Grim Tales: The White Lady Collector's Edition
August 4, 2017
3 Difficulties + Custom Mode
Exclusive Bonus Chapter
Integrated Strategy Guide
Wallpapers & Concept Art
Soundtracks & Screensavers
Achievements & Collectibles
Secret Room & Morphing Objects
Your nephew, Billy Gray, and his friend have gone missing from Evergreen Boarding School and the school itself is up in flames. It is rumored that these are the doings of the White Lady. Use your time-traveling ability to prevent the fire and rescue the children!
This is not the first time that we have a Grim Tales game sets in a boarding school. The first time this best-selling series did it was in Bloody Mary, which happened to be one of our personal favorite Grim Tales games. Thus, we had high expectations going into The White Lady, just to felt letdown afterward. First of all, the storyline in The White Lady is not at all interesting – another one a student kidnapped by a paranormal figure. The concept of time-traveling is not that engaging either, especially since the backstory is dull and predictable at best.
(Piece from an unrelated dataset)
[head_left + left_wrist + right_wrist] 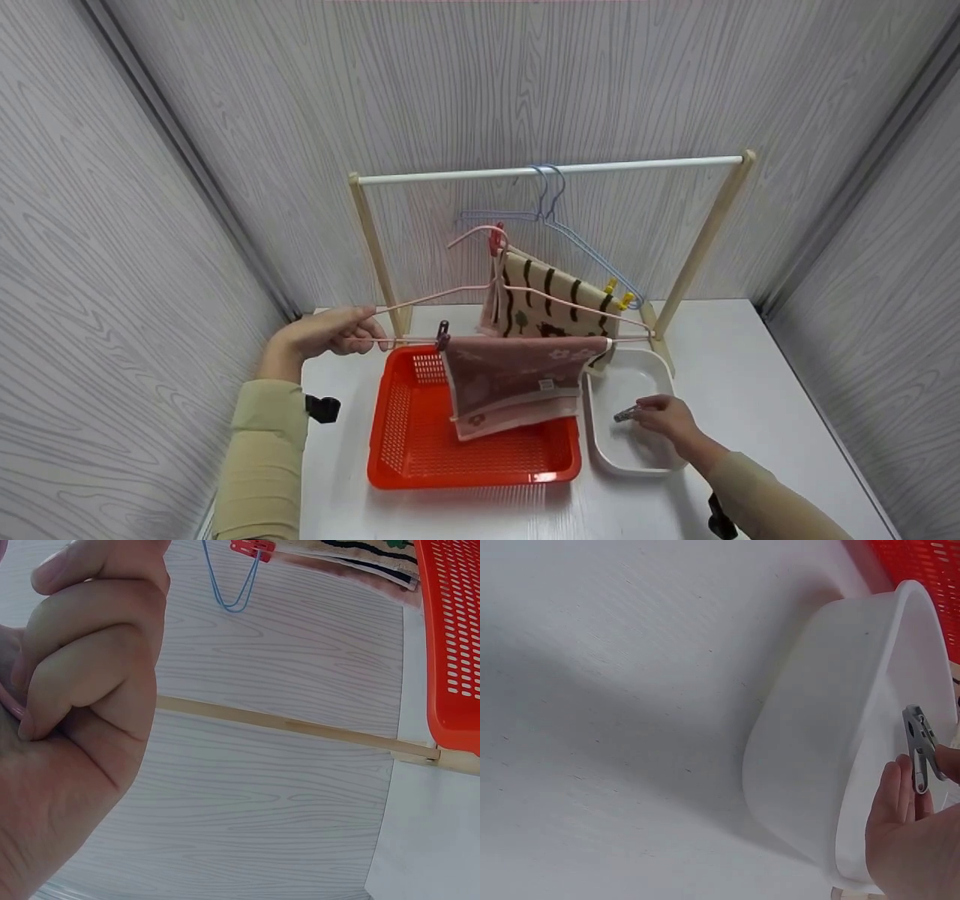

It seems as if Grim Tales: The White Lady was made for amateur players, and not HOPA fanatics. While each location in the game features a large number of tasks, all of those tasks are either extremely simple or the same-old cliche. The hidden object scenes come in a wide variety, but the interactions are minimal and objects are often easy to find. Similarly, the puzzles have great premises, but the challenge level is not up to par. Grim Tales: The White Lady also features one extra feature, the Daddy’s Skull. This skull can be used to summon the spirit of your dead father to help you with your ongoing tasks. The problem with this is that your father has a habit of spilling random clues and handling you useful objects that appear out of nowhere. All of this makes the skull more of an illogical gimmick than a positive addition to the game.
Luckily, the production in Grim Tales: The White Lady is still up to Elephant Games’ usual high standards. The graphics are gorgeously-rendered in high quality, the soundtracks are enigmatic and suspenseful, the animations are top-notch, and the voice-acting is pretty much spot-on. If there is one complaint, it is that the characters appear slightly cartoonish, which takes away from the realism of the game.
Grim Tales: The White Lady comes short of the standard four hour length; we completed the main game in just under three and a half hours and the bonus chapter in 45 minutes. Of course, this game is offered as a Collector’s Edition, which includes a strategy guide, wallpapers, a screensaver, concept art, soundtracks, achievements, a secret room, morphing objects, and collectibles.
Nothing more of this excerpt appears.